Write out again, exactly, the lines of the listing below from the first one through the one that contains "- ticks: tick", and no other lines.
*** Begin section ***
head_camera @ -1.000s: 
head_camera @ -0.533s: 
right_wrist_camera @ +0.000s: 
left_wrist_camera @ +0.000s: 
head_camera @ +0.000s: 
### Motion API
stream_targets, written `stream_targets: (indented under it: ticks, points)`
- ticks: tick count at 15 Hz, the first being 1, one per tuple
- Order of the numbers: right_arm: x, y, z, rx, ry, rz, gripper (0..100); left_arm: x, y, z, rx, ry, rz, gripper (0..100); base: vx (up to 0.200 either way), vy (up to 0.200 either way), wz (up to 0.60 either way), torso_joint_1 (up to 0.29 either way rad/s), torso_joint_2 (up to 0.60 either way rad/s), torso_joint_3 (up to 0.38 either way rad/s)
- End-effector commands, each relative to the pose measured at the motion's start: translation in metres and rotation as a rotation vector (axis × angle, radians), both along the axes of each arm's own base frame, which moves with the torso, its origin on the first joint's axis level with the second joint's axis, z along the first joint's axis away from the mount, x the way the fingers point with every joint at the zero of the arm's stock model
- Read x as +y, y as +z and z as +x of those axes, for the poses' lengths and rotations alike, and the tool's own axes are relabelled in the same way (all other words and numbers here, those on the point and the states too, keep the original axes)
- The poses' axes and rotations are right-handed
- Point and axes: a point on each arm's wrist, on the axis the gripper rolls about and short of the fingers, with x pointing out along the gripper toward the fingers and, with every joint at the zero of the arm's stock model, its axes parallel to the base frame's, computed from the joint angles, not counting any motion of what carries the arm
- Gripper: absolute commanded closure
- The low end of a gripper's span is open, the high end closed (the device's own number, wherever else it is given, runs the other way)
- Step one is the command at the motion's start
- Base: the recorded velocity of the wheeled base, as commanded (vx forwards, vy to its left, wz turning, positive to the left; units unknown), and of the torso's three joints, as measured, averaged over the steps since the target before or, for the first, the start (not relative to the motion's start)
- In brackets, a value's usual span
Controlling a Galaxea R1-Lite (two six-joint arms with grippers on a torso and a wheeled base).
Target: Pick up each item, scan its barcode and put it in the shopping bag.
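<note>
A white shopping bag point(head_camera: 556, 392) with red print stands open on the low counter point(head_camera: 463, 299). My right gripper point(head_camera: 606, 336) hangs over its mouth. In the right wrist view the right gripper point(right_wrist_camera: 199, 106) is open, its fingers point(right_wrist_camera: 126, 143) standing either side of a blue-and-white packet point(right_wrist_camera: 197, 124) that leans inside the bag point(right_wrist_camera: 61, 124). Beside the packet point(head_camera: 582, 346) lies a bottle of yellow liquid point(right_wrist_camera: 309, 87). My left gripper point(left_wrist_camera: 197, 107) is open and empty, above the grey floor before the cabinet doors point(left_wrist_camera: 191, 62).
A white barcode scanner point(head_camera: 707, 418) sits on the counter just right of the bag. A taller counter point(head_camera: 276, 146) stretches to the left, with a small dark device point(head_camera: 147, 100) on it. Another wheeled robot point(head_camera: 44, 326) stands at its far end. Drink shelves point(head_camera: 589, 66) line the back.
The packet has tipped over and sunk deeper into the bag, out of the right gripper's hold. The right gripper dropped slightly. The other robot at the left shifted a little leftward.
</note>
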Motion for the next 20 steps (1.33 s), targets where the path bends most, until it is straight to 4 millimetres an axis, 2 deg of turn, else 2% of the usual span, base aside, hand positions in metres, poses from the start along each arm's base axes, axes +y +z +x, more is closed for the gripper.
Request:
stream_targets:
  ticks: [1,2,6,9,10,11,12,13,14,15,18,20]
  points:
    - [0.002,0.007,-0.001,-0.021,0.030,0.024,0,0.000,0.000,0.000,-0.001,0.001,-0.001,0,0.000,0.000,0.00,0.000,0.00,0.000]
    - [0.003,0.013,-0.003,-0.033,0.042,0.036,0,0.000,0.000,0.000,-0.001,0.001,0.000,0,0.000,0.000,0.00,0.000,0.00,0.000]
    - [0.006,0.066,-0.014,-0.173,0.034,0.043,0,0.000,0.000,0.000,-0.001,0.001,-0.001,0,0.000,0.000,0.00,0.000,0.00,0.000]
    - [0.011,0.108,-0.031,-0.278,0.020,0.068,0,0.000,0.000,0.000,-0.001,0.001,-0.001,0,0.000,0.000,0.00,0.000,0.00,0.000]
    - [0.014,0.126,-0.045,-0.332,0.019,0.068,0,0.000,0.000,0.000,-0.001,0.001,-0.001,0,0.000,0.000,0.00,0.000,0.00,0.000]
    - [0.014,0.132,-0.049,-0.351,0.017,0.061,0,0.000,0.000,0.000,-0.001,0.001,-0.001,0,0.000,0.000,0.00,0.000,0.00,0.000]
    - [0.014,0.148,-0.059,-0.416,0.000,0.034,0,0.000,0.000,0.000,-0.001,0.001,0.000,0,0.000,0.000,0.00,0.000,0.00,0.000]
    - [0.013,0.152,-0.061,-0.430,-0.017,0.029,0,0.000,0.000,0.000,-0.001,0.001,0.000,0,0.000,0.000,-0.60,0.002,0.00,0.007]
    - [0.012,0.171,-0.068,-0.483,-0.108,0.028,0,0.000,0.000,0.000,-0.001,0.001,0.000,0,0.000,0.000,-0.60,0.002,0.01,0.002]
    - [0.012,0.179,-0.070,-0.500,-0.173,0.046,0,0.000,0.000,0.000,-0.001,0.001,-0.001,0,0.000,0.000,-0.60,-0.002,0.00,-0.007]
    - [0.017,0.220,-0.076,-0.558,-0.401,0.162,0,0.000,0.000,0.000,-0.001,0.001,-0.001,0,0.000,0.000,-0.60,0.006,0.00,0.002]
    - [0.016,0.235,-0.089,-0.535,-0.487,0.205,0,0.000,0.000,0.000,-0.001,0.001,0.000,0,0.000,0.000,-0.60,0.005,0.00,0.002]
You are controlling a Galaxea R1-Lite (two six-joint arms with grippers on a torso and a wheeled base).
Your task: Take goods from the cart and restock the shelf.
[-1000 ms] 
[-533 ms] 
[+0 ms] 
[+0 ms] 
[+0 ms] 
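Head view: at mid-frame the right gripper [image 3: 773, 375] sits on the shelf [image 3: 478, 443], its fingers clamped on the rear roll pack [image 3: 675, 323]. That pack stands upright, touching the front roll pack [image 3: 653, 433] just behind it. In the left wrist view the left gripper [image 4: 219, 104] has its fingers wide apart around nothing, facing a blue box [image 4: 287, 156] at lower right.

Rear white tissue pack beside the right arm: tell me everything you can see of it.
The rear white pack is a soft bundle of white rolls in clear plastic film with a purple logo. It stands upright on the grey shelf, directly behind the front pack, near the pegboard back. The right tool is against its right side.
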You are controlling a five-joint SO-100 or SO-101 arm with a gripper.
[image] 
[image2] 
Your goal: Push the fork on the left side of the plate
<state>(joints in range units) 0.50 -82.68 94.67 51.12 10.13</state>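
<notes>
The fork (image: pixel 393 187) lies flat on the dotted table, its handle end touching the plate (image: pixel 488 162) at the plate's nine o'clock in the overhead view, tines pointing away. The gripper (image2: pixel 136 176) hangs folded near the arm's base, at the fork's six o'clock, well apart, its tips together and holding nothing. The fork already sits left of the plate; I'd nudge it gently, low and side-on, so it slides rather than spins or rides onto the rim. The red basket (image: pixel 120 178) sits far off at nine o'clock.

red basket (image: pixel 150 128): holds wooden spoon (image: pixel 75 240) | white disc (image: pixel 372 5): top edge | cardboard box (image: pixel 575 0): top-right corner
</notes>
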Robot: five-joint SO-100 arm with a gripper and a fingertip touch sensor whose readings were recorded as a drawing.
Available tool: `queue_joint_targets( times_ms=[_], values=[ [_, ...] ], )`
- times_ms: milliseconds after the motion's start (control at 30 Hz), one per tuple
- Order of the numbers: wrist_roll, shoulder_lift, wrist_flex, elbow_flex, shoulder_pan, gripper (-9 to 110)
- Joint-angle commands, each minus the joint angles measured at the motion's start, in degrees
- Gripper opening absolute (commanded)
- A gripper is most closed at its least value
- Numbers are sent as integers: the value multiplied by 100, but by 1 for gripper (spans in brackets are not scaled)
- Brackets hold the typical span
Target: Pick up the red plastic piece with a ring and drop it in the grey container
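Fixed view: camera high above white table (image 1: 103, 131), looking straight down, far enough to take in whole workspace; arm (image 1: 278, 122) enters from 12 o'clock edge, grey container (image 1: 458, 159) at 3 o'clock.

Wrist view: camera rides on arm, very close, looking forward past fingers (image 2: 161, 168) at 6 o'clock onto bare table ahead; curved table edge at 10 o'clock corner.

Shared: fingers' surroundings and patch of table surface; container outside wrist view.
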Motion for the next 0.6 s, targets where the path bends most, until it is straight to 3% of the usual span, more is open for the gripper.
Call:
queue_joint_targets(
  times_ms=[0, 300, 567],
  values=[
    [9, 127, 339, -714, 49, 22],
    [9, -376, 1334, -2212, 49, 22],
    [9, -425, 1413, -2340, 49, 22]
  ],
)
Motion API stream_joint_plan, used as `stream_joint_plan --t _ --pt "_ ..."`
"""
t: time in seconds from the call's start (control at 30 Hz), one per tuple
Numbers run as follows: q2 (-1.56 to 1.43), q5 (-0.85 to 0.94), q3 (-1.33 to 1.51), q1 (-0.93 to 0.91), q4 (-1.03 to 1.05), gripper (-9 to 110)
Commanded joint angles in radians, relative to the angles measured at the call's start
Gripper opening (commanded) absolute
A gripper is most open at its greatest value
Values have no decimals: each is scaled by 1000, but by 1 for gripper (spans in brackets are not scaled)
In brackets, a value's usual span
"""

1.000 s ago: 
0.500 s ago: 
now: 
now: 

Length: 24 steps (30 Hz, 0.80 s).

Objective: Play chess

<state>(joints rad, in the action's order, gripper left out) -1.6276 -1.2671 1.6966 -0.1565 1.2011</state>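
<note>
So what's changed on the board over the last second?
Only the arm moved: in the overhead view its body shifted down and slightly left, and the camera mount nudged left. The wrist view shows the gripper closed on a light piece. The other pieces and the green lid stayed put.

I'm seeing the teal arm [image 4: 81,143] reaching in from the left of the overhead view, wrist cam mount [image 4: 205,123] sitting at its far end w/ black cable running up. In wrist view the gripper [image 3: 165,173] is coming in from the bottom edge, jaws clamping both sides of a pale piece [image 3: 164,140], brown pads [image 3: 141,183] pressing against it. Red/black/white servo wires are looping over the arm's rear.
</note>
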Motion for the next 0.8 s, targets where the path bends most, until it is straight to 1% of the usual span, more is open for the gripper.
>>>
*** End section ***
§ **ANSWER BOX**
head_camera @ -1.000s: 
head_camera @ -0.533s: 
right_wrist_camera @ +0.000s: 
left_wrist_camera @ +0.000s: 
head_camera @ +0.000s: 
### Motion API
stream_targets, written `stream_targets: (indented under it: ticks, points)`
- ticks: tick count at 15 Hz, the first being 1, one per tuple

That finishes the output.